Exercise goal →
Every line below that contains "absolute" is to be copied.

Top of Information given

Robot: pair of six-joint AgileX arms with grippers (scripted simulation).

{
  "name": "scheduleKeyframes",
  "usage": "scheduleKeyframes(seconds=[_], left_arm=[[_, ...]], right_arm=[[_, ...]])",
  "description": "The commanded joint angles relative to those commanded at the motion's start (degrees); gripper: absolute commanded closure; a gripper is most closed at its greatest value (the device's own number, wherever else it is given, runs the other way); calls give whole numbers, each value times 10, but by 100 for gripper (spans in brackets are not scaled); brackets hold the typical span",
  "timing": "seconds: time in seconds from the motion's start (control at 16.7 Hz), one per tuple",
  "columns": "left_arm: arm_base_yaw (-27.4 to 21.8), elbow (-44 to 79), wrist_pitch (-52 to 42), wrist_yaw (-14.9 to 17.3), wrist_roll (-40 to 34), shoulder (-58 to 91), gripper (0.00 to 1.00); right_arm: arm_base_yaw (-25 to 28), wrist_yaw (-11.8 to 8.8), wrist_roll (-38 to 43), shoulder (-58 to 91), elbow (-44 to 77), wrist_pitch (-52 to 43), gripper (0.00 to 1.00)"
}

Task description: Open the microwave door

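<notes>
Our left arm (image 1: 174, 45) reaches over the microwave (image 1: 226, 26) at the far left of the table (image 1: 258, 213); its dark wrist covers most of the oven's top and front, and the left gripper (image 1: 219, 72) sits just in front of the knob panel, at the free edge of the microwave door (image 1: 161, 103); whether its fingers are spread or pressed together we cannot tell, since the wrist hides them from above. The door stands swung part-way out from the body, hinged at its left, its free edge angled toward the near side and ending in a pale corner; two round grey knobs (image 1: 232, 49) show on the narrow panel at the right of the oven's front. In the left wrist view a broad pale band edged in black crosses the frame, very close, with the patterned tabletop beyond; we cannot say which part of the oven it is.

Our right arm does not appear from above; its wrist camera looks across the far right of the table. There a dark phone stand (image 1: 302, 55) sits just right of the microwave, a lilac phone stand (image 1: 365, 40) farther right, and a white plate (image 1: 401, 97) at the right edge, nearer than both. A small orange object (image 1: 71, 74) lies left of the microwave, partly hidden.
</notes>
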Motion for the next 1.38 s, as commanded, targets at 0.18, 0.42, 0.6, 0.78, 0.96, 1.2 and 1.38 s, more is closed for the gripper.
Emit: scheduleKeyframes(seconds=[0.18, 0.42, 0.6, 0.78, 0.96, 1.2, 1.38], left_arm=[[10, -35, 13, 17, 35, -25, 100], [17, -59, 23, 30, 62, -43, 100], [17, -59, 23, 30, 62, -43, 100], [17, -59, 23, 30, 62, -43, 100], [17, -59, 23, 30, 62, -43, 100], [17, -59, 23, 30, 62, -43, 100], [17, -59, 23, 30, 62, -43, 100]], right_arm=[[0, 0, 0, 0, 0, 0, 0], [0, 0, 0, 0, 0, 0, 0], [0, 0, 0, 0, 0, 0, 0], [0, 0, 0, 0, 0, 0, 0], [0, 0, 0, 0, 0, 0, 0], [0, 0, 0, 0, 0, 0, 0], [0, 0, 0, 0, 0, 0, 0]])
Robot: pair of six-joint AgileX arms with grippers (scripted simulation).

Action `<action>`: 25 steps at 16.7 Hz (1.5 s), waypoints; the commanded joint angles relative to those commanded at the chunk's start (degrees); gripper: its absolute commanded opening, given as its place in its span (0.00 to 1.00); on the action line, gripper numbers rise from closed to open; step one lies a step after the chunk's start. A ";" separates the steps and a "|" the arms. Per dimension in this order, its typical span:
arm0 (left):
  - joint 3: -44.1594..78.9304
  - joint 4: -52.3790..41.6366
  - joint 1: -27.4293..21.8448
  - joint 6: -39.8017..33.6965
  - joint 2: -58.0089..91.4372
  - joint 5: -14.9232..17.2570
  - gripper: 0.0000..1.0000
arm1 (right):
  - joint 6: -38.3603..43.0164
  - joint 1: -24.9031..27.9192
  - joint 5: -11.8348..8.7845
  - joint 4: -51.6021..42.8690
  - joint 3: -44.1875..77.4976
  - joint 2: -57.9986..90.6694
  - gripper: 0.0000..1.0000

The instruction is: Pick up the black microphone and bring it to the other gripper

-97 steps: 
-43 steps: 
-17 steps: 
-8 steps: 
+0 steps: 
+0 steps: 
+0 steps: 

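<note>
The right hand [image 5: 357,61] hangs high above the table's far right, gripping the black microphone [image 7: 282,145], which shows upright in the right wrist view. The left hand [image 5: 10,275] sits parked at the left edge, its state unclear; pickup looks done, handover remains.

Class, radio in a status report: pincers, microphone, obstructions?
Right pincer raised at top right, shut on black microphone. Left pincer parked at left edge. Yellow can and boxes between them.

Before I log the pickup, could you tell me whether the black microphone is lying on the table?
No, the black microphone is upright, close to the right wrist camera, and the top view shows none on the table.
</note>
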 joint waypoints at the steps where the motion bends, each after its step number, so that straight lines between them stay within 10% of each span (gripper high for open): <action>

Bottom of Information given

Answer to the problem →
  "description": "The commanded joint angles relative to those commanded at the motion's start (degrees); gripper: absolute commanded closure; a gripper is most closed at its greatest value (the device's own number, wherever else it is given, runs the other way); calls give whole numbers, each value times 10, but by 100 for gripper (spans in brackets are not scaled); brackets hold the typical span",
Action `<action>`: 25 steps at 16.7 Hz (1.5 s), waypoints; the commanded joint angles relative to those commanded at the chunk's start (degrees); gripper: its absolute commanded opening, given as its place in its span (0.00 to 1.00); on the action line, gripper numbers rise from closed to open; step one lies a step after the chunk's start. A ";" separates the steps and a "|" the arms. Per dimension in this order, its typical span:

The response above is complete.